• Exercise directions: How many lines below hold the string "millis"? Report that number alone.

*** Data block

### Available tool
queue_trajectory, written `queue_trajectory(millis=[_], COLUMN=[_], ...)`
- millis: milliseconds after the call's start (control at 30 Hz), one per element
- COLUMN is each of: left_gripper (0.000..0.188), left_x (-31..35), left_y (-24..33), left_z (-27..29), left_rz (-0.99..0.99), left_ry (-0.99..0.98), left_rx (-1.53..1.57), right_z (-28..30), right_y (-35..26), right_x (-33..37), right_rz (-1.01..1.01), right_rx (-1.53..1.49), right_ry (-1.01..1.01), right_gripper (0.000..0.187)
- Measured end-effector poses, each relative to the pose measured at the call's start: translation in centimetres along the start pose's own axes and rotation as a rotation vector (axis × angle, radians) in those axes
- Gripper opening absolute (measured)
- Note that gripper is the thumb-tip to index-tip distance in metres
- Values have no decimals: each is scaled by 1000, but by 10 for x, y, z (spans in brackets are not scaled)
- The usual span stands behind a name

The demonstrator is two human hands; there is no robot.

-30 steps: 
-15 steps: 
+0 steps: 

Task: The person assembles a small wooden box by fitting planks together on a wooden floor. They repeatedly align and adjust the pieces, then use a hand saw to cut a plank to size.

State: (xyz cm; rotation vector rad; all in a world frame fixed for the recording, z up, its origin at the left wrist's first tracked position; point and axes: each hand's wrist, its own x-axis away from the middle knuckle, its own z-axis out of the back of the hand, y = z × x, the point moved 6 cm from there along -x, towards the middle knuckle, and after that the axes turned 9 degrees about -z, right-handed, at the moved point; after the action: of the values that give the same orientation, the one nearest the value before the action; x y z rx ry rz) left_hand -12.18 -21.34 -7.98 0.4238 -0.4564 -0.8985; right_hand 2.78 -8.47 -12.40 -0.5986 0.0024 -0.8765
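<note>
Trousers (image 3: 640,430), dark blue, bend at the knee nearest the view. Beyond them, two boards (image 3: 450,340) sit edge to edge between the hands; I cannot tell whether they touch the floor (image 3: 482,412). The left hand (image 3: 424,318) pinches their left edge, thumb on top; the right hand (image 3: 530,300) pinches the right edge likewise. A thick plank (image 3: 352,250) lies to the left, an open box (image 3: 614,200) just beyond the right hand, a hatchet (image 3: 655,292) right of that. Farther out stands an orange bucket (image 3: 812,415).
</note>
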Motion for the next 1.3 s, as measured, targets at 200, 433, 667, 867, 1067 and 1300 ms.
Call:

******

• Answer to this problem: 2